By his early teens, he was finished with education and on the streets. His family struggled to hold him in the house and, “with them failing to do that I was always going to do what I wanted.” He was doing robberies, and would soon start selling drugs. Something was catching flame in him, a hunger for more, no care of how it came about, a disregard for the consequences that lay ahead. “I need Ps. I need money. I need to have nice shoes, nice trainers, nice fucking clothes. I need weed, I need food. I need to be a G. I’m looking at all these other guys and that’s what they got, and I’m just gonna follow how they get it.”
Potter knew jail and prison would come, and still he pressed forward, not caring if he ended up in HMP. Not thinking about the addicts he was selling to — vulnerable and fragile, like himself. He would tell himself that his crimes were victimless, that “I’m just shotting,” that “if I don’t shot to them someone else is going to shot to them.” Would tell himself that, “I came up in a household of drug abuse… I’ve lived with the effects of drugs first-hand. So, if anyone deserves to make a bit of money off this, it’s got to be me.” He wasn’t surprised when, at fourteen, he was finally incarcerated.
He lost around twelve years of his life to jail, back and forth fifteen times in a period stretching through his teens, 20s and early 30s. A catalogue of these years is captured throughout his lyrics: memories of legal aid lawyers and jailhouse violence, nights on blue mattresses, nights he froze, sleeping in his clothes because the cell window wouldn’t close. Memories of trials at Snaresbrook Crown Court, of praying in a court cell for bail, of being released in 2006 and 2008 and then again in 2010, before going back inside, falling deeper into a hole.
There were parts of who he is and would become that were formed in prison. It was there he got the nickname Potter because of his bowl cut and thick glasses, and was also where music and writing became a true part of his expression. Sometimes he did creative writing courses where the teachers would contrast poetry and Tupac lyrics. On other occasions, writing was a tool for survival. In jail he spent stretches on ‘basic regime’, the lowest tier of The Incentives and Earned Privileges system designed to encourage good behaviour among prisoners. Basic was for a small minority who would resist and fall short of these behavioural standards. On basic, there would be reduced contact with other prisoners, your television would be removed, and contact with the outside world would wither. It was punishment by deep seclusion. Only around three percent of the prison population were kept on the tier. Potter was among them.

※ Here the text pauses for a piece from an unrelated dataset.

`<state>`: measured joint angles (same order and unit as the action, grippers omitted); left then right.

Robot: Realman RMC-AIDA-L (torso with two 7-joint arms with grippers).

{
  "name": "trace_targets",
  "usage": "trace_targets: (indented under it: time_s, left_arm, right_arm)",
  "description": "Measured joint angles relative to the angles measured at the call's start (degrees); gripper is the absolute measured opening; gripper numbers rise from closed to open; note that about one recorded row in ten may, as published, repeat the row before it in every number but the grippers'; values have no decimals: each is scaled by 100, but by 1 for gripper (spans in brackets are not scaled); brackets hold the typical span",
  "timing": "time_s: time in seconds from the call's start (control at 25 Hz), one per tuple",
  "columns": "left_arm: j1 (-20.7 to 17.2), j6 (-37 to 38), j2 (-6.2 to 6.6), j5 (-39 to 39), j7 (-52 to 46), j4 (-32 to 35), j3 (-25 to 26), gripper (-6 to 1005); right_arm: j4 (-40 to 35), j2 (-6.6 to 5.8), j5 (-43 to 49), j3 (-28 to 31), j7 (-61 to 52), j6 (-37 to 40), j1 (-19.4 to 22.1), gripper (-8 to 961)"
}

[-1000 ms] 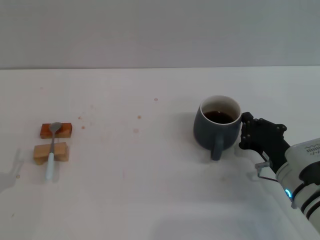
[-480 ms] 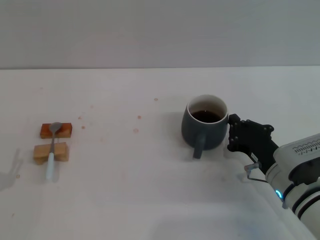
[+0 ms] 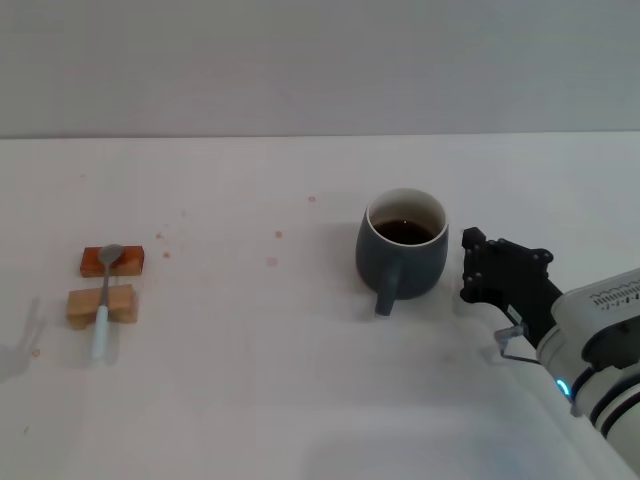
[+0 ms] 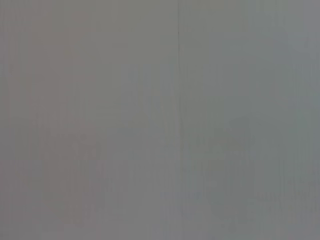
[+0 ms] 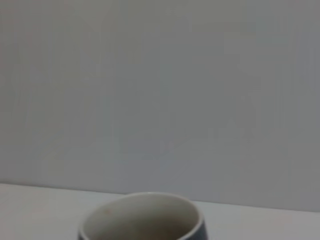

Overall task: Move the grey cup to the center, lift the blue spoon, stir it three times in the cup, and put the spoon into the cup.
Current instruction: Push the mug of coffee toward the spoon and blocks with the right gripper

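The grey cup (image 3: 402,250) stands upright on the white table, a little right of the middle. Its handle points toward me and dark liquid shows inside. Its white rim also shows in the right wrist view (image 5: 142,216). My right gripper (image 3: 470,266) is just to the right of the cup, with a small gap between them. The blue spoon (image 3: 104,296) lies at the far left across two wooden blocks, its metal bowl on the farther block and its pale blue handle toward me. My left gripper is out of view.
A reddish wooden block (image 3: 112,261) and a lighter wooden block (image 3: 102,304) hold the spoon at the left. The white table (image 3: 250,340) ends at a grey wall behind. The left wrist view shows only grey wall.
The cup has slid left toward the middle with my right gripper against it. The gripper now stands slightly apart from the cup. The spoon and blocks have not moved.
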<state>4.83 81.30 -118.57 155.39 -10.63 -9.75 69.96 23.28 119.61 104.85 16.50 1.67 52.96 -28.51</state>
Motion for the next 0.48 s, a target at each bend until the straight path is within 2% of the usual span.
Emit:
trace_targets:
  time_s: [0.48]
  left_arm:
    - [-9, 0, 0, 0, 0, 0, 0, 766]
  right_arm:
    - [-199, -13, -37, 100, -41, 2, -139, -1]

“They put you in a cell for 23 hours a day and you stay in there, in that room,” he says. “So, if you can’t read and write, lord help you, you’re fucked. What you gonna do? Count the bricks or something? That’s where a lot of my initial writing came from.”

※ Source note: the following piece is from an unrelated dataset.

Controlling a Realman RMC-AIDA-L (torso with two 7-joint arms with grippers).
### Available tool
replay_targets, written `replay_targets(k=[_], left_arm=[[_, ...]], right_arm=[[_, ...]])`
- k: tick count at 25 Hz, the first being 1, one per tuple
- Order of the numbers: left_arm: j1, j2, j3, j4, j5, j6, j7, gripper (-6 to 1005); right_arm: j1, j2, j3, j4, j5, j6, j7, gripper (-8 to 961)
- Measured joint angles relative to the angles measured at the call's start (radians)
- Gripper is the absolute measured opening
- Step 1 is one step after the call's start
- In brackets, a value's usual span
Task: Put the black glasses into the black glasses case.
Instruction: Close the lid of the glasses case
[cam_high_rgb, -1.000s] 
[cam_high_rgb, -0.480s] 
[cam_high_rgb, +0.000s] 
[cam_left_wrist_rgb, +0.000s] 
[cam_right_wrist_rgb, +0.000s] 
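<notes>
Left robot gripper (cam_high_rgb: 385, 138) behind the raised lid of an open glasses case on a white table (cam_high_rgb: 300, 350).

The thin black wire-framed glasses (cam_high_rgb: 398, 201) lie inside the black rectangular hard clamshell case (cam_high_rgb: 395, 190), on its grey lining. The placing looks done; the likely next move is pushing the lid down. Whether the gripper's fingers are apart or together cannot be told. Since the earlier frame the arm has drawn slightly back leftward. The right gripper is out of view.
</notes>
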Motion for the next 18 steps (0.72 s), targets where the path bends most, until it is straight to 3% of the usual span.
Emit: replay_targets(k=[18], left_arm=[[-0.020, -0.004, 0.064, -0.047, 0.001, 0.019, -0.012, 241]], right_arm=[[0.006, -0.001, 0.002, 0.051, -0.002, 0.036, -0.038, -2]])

Bored in his cell, he would pick up a pen and paper and write. Some days it would be lyrics, other days it would be poetry or short stories, words falling from his mind, telling a wider story about the man he was becoming. When back out on road, he began building a buzz with music that let listeners in on the wars in his head, the wars in the street, the hopelessness of a cell, the reality of his Barking. There are stories of addicts and shotting, of shootings and traphouses, of broken families and broken spirits. Youth workers who told him he would be dead before twenty. Friends who had already passed.

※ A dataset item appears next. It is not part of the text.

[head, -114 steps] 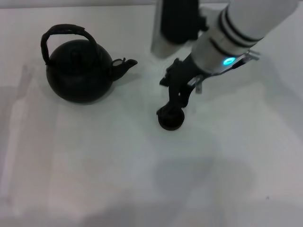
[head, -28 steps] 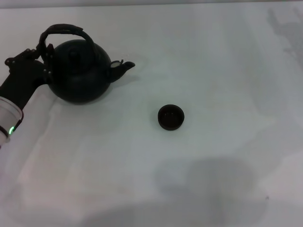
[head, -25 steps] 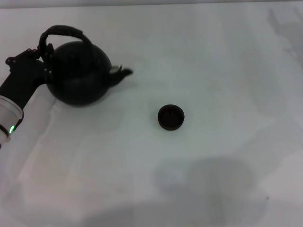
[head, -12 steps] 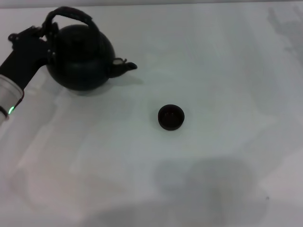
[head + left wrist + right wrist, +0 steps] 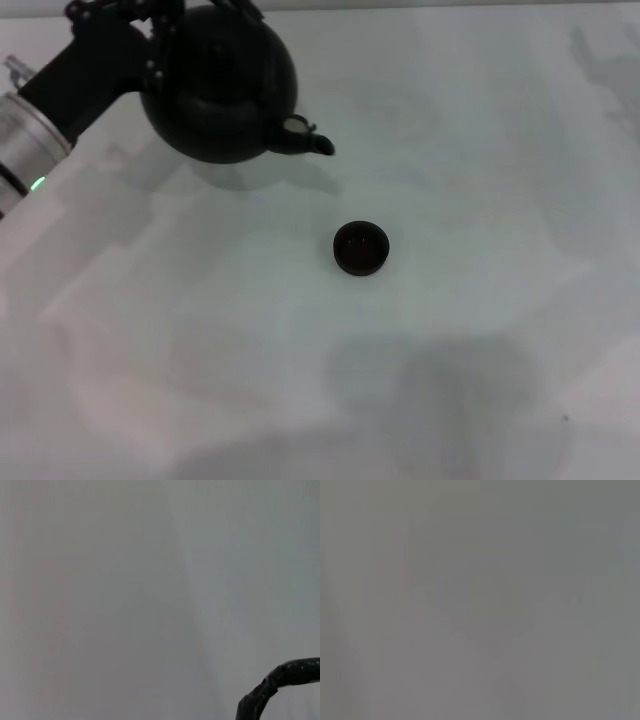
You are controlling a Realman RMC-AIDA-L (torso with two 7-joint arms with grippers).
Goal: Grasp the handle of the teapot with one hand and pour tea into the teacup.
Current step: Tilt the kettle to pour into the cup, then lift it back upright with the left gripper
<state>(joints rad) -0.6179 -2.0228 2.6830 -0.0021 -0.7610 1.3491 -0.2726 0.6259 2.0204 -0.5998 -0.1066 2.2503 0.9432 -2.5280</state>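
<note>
The round matte black teapot [image 5: 220,85] hangs at the far left of the head view, lifted off the white table [image 5: 480,150], its short spout [image 5: 308,142] pointing right and toward the teacup. My left gripper [image 5: 150,18] is shut on the handle beside the pot's top; the handle's arch is cut off by the picture's upper edge. A piece of the dark wrapped handle [image 5: 285,676] shows in the left wrist view. The small dark teacup [image 5: 360,248] stands alone near the table's middle, to the right of the spout and nearer to me. My right gripper is out of view.
The teapot's shadow [image 5: 255,178] lies on the table just below the pot. The right wrist view shows only a plain grey surface.
My left gripper has lifted the teapot off the table and carried it up and to the right, toward the teacup. The right arm, seen at the cup earliest, has left the view.
</note>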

But music wasn’t paying. In 2018, Potter was found guilty of conspiracy and intent to supply Class A drugs, accused of running a County Line and transporting heroin and crack out of London to the coastal town Clacton- On-Sea. At Ipswich Crown Court, he was sentenced to five years and four months in prison. It was his fourteenth time in prison. He was only 27.
During this stint, he stumbled to some of his lowest moments. A year and a half into the sentence and he was overweight, fighting with other prisoners, fatigued by it all. At times, when frustrated and resigned about his situation, Potter would talk to God and say, “this can’t be it bro. Is this all you want from me? Is this what you brought me here for? Is this what you made me born for? This life? This dead life?” Music was a dream he says, “but my reality? I’m calm with my reality. I’ve lived that reality in and out of prison, committing crime. I was a career criminal. I didn’t see nothing else. I didn’t want nothing else.”
Then there was that night in 2019, when Stormzy headlined Glastonbury Festival and many of the prisoners were watching on TV. During the set, Stormzy paused the music and began to read out a list of 52 British artists who influenced and inspired him. When Potter’s name was called the prisoners started banging on their doors, shouting his name. It lit a flame in him. He began writing incessantly in his cell and in the yard, filling up book after book with his thoughts. Training Day 3 was born from those sessions.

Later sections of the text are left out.